What the task asks: Please return the lines, both ends included, that run from the one containing "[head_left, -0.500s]" to the last line of the data below, exactly and alone.

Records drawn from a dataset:
-----

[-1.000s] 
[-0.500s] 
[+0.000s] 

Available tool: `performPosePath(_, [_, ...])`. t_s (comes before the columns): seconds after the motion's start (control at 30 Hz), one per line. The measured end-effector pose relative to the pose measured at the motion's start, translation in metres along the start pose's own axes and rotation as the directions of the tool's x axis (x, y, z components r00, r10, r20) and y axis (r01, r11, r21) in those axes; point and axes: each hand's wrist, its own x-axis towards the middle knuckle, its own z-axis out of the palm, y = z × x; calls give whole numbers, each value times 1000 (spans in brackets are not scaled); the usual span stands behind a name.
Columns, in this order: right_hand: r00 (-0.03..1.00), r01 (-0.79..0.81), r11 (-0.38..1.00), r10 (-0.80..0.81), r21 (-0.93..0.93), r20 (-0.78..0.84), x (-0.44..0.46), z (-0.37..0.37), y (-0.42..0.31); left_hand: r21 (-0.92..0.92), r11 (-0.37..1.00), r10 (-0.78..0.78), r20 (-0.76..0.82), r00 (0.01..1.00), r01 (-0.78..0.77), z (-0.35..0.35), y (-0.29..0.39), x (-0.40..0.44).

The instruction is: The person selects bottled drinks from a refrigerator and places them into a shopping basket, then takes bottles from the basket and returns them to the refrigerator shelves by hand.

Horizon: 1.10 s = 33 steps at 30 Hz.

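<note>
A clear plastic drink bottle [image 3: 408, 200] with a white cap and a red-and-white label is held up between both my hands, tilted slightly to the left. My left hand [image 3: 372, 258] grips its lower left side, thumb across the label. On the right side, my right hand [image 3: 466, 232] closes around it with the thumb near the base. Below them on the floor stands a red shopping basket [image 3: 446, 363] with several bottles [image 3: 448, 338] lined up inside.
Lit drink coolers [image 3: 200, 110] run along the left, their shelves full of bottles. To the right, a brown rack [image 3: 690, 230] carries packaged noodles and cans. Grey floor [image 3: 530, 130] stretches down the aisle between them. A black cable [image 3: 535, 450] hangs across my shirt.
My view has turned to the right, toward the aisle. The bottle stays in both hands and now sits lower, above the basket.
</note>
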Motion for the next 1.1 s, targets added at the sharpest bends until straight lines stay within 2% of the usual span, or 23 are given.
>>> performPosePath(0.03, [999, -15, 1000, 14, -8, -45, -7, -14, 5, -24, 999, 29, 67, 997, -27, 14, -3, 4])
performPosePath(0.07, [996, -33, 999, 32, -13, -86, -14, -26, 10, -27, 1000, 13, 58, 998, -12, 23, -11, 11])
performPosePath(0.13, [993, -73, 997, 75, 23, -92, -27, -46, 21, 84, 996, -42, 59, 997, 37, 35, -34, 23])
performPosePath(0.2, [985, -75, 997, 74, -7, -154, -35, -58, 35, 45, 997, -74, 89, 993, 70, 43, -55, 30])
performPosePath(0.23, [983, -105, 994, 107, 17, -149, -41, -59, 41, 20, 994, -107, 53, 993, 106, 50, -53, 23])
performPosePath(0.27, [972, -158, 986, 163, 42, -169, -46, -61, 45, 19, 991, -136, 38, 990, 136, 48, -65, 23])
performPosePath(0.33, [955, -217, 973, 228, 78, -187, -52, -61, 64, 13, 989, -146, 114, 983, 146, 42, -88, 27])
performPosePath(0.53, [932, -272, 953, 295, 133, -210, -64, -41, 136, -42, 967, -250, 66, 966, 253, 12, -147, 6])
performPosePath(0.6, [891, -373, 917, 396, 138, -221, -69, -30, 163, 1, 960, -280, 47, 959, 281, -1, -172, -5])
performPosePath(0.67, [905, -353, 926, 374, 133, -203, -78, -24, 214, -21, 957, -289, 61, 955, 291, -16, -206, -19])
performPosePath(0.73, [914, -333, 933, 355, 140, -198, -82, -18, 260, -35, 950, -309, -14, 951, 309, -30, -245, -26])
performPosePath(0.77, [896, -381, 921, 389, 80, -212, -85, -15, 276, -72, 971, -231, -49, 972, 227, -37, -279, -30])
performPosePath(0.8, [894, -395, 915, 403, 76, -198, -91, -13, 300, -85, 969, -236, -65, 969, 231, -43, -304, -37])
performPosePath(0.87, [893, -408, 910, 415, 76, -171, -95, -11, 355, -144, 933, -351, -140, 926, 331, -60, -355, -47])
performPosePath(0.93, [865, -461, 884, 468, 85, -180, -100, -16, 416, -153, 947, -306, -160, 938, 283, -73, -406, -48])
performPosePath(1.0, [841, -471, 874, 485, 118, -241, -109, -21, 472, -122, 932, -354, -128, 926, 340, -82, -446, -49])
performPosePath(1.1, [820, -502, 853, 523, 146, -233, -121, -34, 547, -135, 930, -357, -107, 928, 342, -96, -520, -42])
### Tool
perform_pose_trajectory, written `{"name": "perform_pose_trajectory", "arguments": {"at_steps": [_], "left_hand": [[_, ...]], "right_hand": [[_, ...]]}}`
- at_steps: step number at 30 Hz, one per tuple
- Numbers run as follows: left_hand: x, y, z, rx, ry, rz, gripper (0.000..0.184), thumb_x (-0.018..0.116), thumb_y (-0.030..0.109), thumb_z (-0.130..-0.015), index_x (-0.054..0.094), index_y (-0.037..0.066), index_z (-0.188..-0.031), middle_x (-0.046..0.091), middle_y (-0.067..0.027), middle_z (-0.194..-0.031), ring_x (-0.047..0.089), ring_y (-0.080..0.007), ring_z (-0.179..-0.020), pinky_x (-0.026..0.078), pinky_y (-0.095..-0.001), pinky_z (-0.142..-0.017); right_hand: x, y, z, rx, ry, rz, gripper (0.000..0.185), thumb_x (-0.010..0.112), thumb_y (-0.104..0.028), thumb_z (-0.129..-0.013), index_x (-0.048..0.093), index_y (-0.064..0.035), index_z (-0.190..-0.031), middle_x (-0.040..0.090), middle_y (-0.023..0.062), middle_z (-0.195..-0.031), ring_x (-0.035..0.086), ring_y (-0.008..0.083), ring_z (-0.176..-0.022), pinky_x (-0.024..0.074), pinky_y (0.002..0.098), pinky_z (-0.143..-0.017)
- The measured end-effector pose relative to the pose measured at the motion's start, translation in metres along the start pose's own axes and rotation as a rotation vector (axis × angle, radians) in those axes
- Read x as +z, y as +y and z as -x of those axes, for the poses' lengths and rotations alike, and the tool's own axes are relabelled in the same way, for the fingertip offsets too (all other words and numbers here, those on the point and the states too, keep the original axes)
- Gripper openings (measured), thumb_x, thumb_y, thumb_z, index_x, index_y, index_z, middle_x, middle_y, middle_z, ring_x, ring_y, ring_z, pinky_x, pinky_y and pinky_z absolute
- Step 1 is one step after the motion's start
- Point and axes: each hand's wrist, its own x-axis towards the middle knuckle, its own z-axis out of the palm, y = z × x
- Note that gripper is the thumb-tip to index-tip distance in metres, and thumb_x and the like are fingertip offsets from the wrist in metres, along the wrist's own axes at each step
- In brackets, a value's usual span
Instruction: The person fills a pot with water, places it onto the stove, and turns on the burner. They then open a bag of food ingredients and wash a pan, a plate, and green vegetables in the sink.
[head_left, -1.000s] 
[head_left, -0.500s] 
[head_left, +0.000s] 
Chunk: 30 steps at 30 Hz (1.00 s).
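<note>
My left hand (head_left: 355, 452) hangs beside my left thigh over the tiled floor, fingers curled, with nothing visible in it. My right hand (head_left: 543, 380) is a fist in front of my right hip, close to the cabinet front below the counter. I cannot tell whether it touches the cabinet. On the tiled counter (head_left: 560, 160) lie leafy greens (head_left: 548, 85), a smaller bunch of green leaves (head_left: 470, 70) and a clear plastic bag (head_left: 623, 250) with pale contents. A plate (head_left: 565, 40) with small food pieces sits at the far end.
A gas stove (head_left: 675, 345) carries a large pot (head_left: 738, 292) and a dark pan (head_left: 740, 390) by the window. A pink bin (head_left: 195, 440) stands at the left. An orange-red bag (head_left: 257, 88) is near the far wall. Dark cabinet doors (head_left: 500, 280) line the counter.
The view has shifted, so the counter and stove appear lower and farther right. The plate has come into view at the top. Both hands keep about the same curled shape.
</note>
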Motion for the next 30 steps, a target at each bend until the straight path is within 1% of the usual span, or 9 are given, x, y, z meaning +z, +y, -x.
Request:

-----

Response below:
[head_left, -0.500s] 
[head_left, +0.000s] 
Chunk: 30 steps at 30 Hz (1.00 s).
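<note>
My left hand (head_left: 355, 452) hangs beside my left thigh over the tiled floor, fingers curled, with nothing visible in it. My right hand (head_left: 543, 380) is a fist in front of my right hip, close to the cabinet front below the counter. I cannot tell whether it touches the cabinet. On the tiled counter (head_left: 560, 160) lie leafy greens (head_left: 548, 85), a smaller bunch of green leaves (head_left: 470, 70) and a clear plastic bag (head_left: 623, 250) with pale contents. A plate (head_left: 565, 40) with small food pieces sits at the far end.
A gas stove (head_left: 675, 345) carries a large pot (head_left: 738, 292) and a dark pan (head_left: 740, 390) by the window. A pink bin (head_left: 195, 440) stands at the left. An orange-red bag (head_left: 257, 88) is near the far wall. Dark cabinet doors (head_left: 500, 280) line the counter.
The view has shifted, so the counter and stove appear lower and farther right. The plate has come into view at the top. Both hands keep about the same curled shape.
</note>
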Motion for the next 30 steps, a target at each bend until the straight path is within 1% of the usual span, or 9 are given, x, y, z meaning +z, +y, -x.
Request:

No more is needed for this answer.